§ What needs to be done:
Please reproduce the data below exactly, from the first line to the last.

§ Collected material:
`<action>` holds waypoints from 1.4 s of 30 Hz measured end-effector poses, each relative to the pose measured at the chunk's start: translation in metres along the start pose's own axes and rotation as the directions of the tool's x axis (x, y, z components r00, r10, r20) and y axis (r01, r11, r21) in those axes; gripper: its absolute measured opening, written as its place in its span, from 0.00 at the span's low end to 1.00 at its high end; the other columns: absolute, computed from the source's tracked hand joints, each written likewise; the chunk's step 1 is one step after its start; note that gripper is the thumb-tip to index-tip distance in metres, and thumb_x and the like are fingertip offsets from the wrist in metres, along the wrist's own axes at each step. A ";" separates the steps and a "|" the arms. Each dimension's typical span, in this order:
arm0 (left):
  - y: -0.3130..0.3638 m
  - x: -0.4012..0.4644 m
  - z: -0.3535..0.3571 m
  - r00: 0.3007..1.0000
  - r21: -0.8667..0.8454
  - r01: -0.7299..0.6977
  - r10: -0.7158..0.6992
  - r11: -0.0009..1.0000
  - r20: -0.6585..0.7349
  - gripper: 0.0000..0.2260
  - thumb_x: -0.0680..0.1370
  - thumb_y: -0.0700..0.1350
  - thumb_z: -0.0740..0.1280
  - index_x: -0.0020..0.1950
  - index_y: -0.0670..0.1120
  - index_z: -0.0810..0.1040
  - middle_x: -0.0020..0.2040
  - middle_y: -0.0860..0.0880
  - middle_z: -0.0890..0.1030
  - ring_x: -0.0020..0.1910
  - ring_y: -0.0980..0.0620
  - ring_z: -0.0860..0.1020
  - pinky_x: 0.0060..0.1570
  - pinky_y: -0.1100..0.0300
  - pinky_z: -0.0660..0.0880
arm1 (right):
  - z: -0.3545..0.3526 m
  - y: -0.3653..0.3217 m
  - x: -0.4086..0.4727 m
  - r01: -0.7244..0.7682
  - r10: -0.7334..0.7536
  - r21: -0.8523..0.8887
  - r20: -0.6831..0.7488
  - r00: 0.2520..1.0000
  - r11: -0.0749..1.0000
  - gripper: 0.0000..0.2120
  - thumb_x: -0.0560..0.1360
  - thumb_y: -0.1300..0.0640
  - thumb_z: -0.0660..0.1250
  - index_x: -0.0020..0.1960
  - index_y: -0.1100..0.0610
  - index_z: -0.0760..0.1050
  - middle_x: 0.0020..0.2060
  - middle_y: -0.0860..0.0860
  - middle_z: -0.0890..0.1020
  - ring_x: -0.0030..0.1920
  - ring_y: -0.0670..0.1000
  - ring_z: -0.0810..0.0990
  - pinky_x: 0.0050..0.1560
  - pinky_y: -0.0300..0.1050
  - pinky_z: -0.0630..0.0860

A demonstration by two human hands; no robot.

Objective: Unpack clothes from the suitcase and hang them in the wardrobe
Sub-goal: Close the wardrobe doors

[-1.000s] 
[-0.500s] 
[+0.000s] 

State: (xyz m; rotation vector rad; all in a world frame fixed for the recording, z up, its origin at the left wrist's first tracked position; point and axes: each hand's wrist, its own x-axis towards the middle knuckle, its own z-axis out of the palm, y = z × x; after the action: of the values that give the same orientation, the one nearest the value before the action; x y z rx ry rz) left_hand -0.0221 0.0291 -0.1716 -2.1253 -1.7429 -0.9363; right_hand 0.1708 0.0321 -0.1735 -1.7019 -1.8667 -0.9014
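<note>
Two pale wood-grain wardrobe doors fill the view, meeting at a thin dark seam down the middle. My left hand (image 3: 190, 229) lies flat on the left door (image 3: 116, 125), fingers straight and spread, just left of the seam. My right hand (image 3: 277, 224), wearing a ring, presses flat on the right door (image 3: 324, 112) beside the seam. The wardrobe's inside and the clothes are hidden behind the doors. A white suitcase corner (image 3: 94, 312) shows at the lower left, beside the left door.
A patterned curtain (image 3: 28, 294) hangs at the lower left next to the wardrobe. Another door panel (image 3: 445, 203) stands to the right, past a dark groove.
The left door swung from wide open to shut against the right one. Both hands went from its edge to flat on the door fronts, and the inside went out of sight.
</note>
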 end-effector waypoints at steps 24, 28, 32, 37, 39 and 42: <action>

§ Answer box:
`<action>` holds waypoints from 1.4 s of 30 Hz measured end-effector poses, each relative to the pose measured at the chunk's start: translation in metres along the start pose's own axes and rotation as the directions of the tool's x axis (x, y, z components r00, r10, r20) and y axis (r01, r11, r21) in those axes; gripper: its absolute measured opening, written as its place in its span, from 0.00 at the span's low end to 1.00 at its high end; the other columns: absolute, computed from the source's tracked hand joints, each written likewise; the chunk's step 1 is one step after its start; note that gripper is the thumb-tip to index-tip distance in metres, and thumb_x and the like are fingertip offsets from the wrist in metres, along the wrist's own axes at each step. A ";" separates the steps and a "|" the arms. Each dimension's typical span, in this order:
arm0 (left):
  - y: -0.3130..0.3638 m
  - x: -0.4012..0.4644 m
  - z: -0.3535..0.3571 m
  - r00: 0.3007..1.0000
  - r21: -0.8667..0.8454
  - r01: -0.7299..0.6977
  - r10: -0.7158..0.6992
  - r11: -0.0009..1.0000
  - r20: -0.6585..0.7349
  - gripper: 0.0000..0.2260
  - thumb_x: -0.0680..0.1370
  - thumb_y: -0.0700..0.1350
  - thumb_z: -0.0740..0.1280
  - index_x: -0.0020..0.1950
  - index_y: -0.0670..0.1120
  - index_z: -0.0810..0.1040
  - middle_x: -0.0020..0.2040
  - middle_y: -0.0860..0.0880
  - middle_z: -0.0890..0.1030
  - ring_x: -0.0020..0.1910
  - ring_y: -0.0980..0.0620
  - ring_z: -0.0860..0.1020
  - pinky_x: 0.0060..0.1570
  - pinky_y: -0.1100..0.0300
  - pinky_z: -0.0660..0.0880
arm1 (right):
  - z: -0.3545..0.3526 m
  - y: -0.3653..0.3217 m
  - x: -0.4086..0.4727 m
  - r01: -0.7244..0.7682
  - r10: -0.7334..0.7536
  - r21: -0.8523..0.8887
  - r20: -0.6831..0.7488
  - r00: 0.2520..1.0000
  - r11: -0.0749..1.0000
  - gripper: 0.0000..0.2120
  - thumb_x: -0.0560..0.1360
  - thumb_y: -0.1300..0.0640
  - thumb_z: -0.0660..0.1250
  - index_x: -0.0020..0.1960
  - index_y: -0.1100..0.0610
  - index_z: -0.0760..0.1050
  - middle_x: 0.0020..0.2060
  - middle_y: -0.0860..0.0860
  - middle_z: -0.0890..0.1020
  - ring_x: -0.0030..0.1920
  - ring_y: -0.0670..0.1000
  - ring_z: -0.0810..0.0990
  - pinky_x: 0.0050..0.1560
  - pinky_y: -0.0300..0.1050
  - pinky_z: -0.0630..0.0860

A demonstration by two human hands; no robot.

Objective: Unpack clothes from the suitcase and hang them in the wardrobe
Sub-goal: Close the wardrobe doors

[-1.000s] 
[-0.500s] 
[+0.000s] 

State: (xyz m; rotation vector rad; all in a world frame fixed for the recording, z up, its origin at the left wrist's first tracked position; point and axes: each hand's wrist, its own x-axis towards the middle knuckle, its own z-axis out of the palm, y = z × x; after the action: of the values that give the same orientation, the one nearest the value before the action; x y z rx ry rz) left_hand -0.0221 0.0291 -0.1716 -2.1253 -1.7429 -0.9363; right_hand 0.1708 0.0321 -0.1735 -1.7019 -1.8667 -0.9014
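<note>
Two pale wood-grain wardrobe doors fill the view, meeting at a thin dark seam down the middle. My left hand (image 3: 190, 229) lies flat on the left door (image 3: 116, 125), fingers straight and spread, just left of the seam. My right hand (image 3: 277, 224), wearing a ring, presses flat on the right door (image 3: 324, 112) beside the seam. The wardrobe's inside and the clothes are hidden behind the doors. A white suitcase corner (image 3: 94, 312) shows at the lower left, beside the left door.
A patterned curtain (image 3: 28, 294) hangs at the lower left next to the wardrobe. Another door panel (image 3: 445, 203) stands to the right, past a dark groove.
The left door swung from wide open to shut against the right one. Both hands went from its edge to flat on the door fronts, and the inside went out of sight.
</note>
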 end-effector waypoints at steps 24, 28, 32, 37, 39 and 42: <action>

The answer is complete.